After half a foot of sticky, soggy snowfall overnight, today the temperature at Balsamea rose well above freezing. Along our trails, rapidly thawing snow showered from the trees everywhere in these dense woods, especially from the pines and firs, those bearers of great snow-loads.
It fell in droplets, spoonfuls, cupfuls, bucketfuls and barrowfuls. The still, windless air said nothing while each of these sizes played their particular sounds, all around me patting, drumming, shushing and thumping their way through tree limbs, branches, twigs and evergreen boughs, then concluding each phrase with a strike on the snow on the ground. They formed an unusual percussive symphony unique to this particular circumstance, in a special variation playing upon atypical conditions in the fresh snow cover.
When or where can you hear nature using trees and snow as instruments to drench the still air in sound this way, with a variety of visual effects, too? When do you get to sit in the middle of the orchestra as it plays? It filled the air within a great dome surrounding me, simultaneously at every volume possible to my ears. Some notes played a few feet from me, ranging out to ones played barely within hearing. Some struck funny notes on my ball cap and shoulders.
I’ve heard the prolific Buddhist monk Thich Nhat Hanh call this kind of thing a “bell of mindfulness.” It is a call to take an opportunity to wake more fully to the reality of my immersion in this time and this place in this way, to sense more fully what is really here.
It led me to sense strongly the truth that Balsamea is a relationship. It is a union of the soul of a forest with that of a man and a dog. There are two non-resident Balsameans, too. One has been part of Balsamea since the beginning, without whom it could not be. The other is newly infused into this relationship, and, as part of it, has changed it, and thus changed me, since I am, after all, The Balsamean.
I sensed the presence of all these souls with me in that moment. I noticed that they are always with me, very often in the forefront of consciousness, right there with the trees and the snow.
I’m grateful for that. The snow-melt symphony awakened a surge of gratitude. Thank you, Balsameans all.
Balsamea has a sense of humor, too. Immersed there as I was, when I saw and heard an especially big swoosh-crash-and-thump of a barrowful of snow tumbling through the trees from high in a big pine, it brought to mind Tom Hanks and the coconuts. If you’ve seen the 2000 movie Cast Away, you know what I mean.

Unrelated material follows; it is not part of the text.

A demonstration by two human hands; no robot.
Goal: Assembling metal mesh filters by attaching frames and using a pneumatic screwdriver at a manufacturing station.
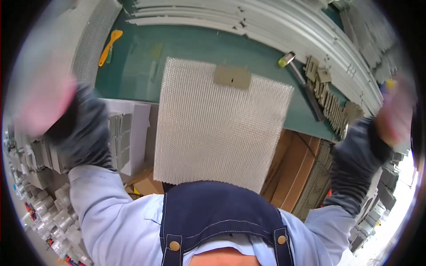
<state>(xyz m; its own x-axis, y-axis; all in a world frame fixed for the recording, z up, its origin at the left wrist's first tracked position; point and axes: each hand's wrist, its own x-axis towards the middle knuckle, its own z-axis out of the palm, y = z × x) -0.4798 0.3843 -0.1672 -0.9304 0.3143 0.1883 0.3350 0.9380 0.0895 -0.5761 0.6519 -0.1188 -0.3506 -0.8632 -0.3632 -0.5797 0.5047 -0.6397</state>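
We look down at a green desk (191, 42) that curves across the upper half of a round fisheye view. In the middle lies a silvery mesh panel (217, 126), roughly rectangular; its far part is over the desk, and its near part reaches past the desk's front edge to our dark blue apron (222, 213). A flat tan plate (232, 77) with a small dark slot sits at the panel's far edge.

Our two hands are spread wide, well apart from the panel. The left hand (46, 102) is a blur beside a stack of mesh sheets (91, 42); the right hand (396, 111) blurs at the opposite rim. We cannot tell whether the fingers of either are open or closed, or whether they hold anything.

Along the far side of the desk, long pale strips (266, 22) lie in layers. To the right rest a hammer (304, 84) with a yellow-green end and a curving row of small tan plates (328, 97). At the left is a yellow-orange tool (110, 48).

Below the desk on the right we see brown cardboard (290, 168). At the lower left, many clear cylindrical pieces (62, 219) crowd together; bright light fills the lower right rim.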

There were three or four funny scenes about coconuts. The first ones involved his being surprised when a mysterious thudding sound kept happening as coconuts fell from the trees. He did not realize what was making the sound until one of them almost hit him. Before that, there was this little scene where he yelled at the forest for harassing him with these inexplicable thuds …
But of course I didn’t yell at the snow, “What is that?”
I just smiled and walked on, with Balsamea’s soul kin
— of all kinds — infused in me, making me The Balsamean.